SOURCE MATERIAL
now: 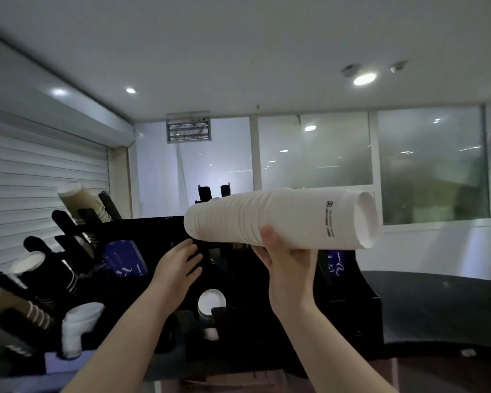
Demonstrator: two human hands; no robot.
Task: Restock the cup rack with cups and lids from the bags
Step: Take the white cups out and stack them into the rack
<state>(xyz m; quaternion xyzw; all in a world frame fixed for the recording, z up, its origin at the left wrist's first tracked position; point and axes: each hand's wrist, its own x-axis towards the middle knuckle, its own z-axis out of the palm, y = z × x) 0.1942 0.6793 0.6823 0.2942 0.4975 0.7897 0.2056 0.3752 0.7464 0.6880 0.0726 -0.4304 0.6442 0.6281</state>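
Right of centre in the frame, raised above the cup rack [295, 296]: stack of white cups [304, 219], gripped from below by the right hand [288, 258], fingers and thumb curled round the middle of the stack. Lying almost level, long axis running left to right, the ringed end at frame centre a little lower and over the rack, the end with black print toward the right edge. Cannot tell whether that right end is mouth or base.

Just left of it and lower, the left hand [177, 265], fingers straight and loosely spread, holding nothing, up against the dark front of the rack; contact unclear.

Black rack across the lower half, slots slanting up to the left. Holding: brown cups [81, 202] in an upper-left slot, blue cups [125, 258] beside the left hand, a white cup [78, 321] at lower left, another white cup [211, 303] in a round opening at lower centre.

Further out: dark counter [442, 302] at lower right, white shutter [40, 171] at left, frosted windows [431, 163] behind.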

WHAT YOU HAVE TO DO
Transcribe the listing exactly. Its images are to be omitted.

RESPONSE FOR THIS EXERCISE
now: 
Demonstrator: two human hands; no robot.
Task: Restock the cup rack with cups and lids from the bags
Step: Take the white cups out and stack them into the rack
<state>(xyz m; quaternion xyzw; all in a world frame fixed for the recording, z up, its origin at the left wrist's first tracked position; point and axes: each hand's wrist, its own x-axis towards the middle knuckle, its own z-axis out of the palm, y = z × x) 0.1942 0.6793 0.6823 0.2942 0.4975 0.7897 0.2056 0.3752 0.7464 0.6880 0.0726 -0.4304 0.6442 0.6281</state>
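Right of centre in the frame, raised above the cup rack [295, 296]: stack of white cups [304, 219], gripped from below by the right hand [288, 258], fingers and thumb curled round the middle of the stack. Lying almost level, long axis running left to right, the ringed end at frame centre a little lower and over the rack, the end with black print toward the right edge. Cannot tell whether that right end is mouth or base.

Just left of it and lower, the left hand [177, 265], fingers straight and loosely spread, holding nothing, up against the dark front of the rack; contact unclear.

Black rack across the lower half, slots slanting up to the left. Holding: brown cups [81, 202] in an upper-left slot, blue cups [125, 258] beside the left hand, a white cup [78, 321] at lower left, another white cup [211, 303] in a round opening at lower centre.

Further out: dark counter [442, 302] at lower right, white shutter [40, 171] at left, frosted windows [431, 163] behind.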

That finishes the answer to the exercise.